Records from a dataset
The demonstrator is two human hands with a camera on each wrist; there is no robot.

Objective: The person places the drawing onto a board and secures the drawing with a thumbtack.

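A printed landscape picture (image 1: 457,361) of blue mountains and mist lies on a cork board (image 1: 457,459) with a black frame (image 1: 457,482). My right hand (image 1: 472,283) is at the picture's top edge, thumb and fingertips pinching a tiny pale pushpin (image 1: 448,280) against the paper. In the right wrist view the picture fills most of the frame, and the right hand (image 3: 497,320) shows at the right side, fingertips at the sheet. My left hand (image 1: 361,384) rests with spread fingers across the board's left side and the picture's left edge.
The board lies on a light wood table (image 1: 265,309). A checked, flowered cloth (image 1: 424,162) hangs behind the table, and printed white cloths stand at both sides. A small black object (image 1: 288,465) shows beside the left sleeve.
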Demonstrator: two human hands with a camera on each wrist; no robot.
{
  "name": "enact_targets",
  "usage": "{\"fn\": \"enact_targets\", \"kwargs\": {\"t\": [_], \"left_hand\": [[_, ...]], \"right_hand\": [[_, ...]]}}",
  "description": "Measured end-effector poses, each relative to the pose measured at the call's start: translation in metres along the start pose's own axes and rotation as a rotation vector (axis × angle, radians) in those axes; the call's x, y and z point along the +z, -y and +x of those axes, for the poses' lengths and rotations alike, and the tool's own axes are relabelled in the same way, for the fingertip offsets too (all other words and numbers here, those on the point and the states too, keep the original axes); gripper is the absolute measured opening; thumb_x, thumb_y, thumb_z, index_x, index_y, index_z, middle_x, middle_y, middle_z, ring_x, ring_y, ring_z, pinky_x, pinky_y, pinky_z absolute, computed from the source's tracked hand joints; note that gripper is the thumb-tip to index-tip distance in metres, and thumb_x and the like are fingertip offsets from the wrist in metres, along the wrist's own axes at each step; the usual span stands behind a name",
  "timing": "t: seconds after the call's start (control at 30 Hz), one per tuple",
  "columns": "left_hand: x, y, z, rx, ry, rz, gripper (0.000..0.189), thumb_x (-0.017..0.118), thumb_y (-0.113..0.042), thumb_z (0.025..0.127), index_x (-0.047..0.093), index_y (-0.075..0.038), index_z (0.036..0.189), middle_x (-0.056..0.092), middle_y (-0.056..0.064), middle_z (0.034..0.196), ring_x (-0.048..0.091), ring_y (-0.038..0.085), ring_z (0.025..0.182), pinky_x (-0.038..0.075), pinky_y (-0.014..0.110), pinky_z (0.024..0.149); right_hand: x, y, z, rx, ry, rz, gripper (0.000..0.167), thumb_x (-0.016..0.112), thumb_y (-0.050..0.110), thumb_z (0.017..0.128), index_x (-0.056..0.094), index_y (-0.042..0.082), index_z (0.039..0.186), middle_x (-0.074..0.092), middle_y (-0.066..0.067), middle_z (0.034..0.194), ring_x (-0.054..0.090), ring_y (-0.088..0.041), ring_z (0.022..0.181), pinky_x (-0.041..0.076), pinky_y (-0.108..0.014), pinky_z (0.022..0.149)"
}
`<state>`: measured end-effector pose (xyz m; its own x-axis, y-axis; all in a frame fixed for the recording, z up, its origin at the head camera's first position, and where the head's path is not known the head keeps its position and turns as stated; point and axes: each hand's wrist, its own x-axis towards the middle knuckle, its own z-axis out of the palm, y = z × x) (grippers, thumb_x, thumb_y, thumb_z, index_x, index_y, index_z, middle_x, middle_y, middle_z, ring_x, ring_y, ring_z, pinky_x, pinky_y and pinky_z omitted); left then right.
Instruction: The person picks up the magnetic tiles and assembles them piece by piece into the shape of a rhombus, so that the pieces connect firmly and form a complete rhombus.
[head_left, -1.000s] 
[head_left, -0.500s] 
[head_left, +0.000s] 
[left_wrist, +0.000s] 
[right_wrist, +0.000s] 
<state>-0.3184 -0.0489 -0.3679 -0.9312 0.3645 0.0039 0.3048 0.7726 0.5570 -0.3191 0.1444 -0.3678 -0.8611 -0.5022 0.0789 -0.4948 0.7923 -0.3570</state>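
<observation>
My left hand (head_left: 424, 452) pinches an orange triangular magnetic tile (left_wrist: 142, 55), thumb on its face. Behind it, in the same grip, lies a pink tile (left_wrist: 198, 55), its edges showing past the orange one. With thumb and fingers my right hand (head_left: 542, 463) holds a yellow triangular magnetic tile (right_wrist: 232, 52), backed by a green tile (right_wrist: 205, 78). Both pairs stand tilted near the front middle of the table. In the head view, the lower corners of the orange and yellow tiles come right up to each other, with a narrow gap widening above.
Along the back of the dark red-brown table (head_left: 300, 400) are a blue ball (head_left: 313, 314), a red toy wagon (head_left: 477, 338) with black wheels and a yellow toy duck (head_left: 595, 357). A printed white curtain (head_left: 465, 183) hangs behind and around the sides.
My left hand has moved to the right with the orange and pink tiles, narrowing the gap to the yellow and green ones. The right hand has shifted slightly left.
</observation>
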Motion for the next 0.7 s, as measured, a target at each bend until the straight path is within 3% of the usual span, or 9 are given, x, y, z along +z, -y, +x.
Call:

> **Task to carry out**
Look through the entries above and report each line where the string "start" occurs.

> **Written response**
  "description": "Measured end-effector poses, each relative to the pose measured at the call's start: translation in metres along the start pose's own axes and rotation as a rotation vector (axis × angle, radians) in those axes; the call's x, y and z point along the +z, -y and +x of those axes, for the poses' lengths and rotations alike, and the tool's own axes are relabelled in the same way, for the fingertip offsets too (all other words and numbers here, those on the point and the states too, keep the original axes); gripper is the absolute measured opening; thumb_x, thumb_y, thumb_z, index_x, index_y, index_z, middle_x, middle_y, middle_z, ring_x, ring_y, ring_z, pinky_x, pinky_y, pinky_z absolute, computed from the source's tracked hand joints; note that gripper is the thumb-tip to index-tip distance in metres, and thumb_x and the like are fingertip offsets from the wrist in metres, along the wrist's own axes at each step; the usual span stands behind a name",
  "timing": "t: seconds after the call's start (control at 30 Hz), one per tuple",

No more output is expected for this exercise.